> [PROBLEM]: Leave the pictures out and quote every line from the start of the listing to the line with "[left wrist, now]", inclusive.

● ● ● ● ●

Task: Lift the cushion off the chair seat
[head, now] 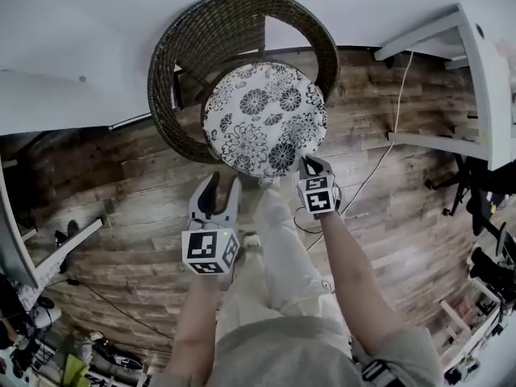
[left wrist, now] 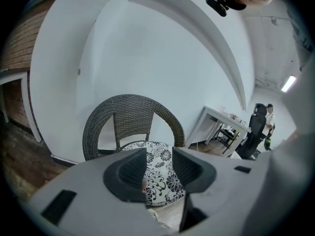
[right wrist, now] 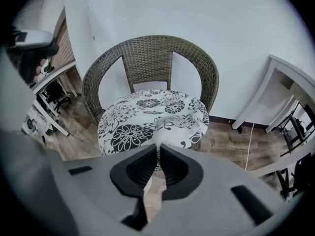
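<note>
1. The wooden plank floor [head: 121, 184] carries the whole scene. There is no bench here, so the cushion has nowhere to go but up and clear.

2. The dark woven wicker chair [head: 173, 71] with its curved back stands against the white wall. Its seat is almost wholly covered, so the seat is not yet freed.

3. The round white cushion with a black flower print [head: 262, 115] lies on that seat. As far as the views show, its back and middle rest there, while the front edge nearest you is drawn out towards your right hand. A fold hangs over the seat's right front. I judge the lift as barely begun: the hold is made, but the cushion has not left the chair.

4. Your right gripper [head: 310, 168] is clenched on the cushion's front edge. The right gripper view shows the jaws nearly together, with a thin strip of printed fabric pinched between them. That single pinch is the part of the task already done.

5. Your left gripper [head: 223, 185] is released, its jaws standing wide apart with nothing in them. In the head view it hangs just short of the cushion's front left edge, near it but apart.

6. What is left for you is to raise the cushion until its whole underside clears the seat. I think a one-edge pinch will let the far side sag or drag, so a second hold with the free gripper would help.
</note>
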Demonstrator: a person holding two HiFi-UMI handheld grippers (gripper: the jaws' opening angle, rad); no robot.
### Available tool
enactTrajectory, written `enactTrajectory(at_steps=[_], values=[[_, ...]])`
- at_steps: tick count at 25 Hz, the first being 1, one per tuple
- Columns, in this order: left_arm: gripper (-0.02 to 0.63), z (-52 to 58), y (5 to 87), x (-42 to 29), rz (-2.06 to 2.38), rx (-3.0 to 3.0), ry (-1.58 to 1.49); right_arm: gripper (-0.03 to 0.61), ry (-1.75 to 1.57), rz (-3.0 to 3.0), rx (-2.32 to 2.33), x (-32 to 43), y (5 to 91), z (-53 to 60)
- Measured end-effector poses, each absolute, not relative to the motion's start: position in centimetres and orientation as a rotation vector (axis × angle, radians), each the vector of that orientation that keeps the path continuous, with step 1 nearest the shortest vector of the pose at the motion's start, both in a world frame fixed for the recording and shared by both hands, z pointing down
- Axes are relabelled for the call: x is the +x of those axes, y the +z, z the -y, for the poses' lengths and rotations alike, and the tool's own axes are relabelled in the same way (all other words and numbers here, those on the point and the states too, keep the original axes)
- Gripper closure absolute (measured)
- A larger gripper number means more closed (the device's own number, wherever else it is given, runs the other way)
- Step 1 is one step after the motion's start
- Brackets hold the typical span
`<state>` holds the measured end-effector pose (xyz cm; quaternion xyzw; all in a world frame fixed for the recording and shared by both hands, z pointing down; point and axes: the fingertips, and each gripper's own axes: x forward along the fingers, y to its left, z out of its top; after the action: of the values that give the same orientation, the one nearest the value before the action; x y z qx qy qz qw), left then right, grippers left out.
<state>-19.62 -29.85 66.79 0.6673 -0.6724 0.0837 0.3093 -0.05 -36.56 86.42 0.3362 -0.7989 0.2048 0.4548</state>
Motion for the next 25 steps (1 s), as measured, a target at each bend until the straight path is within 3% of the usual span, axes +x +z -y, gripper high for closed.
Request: enactTrajectory(at_steps=[11,25], values=[[0.46,27.4,60.7,-18.2,1.81,1.787,0.187,0.555,0.482,2.061,0.92,0.4,77.2,34.9],[0.528,20.5,52.6,-17.7,1.875,1.816,0.131,0.555,0.344,2.183,1.019,1.2,64.8,30.3]])
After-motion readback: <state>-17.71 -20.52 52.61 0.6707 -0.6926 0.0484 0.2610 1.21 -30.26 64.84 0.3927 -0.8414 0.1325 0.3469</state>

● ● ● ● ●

> [RESULT OF THIS TASK]:
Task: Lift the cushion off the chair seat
[head, now] 
[left wrist, now] 

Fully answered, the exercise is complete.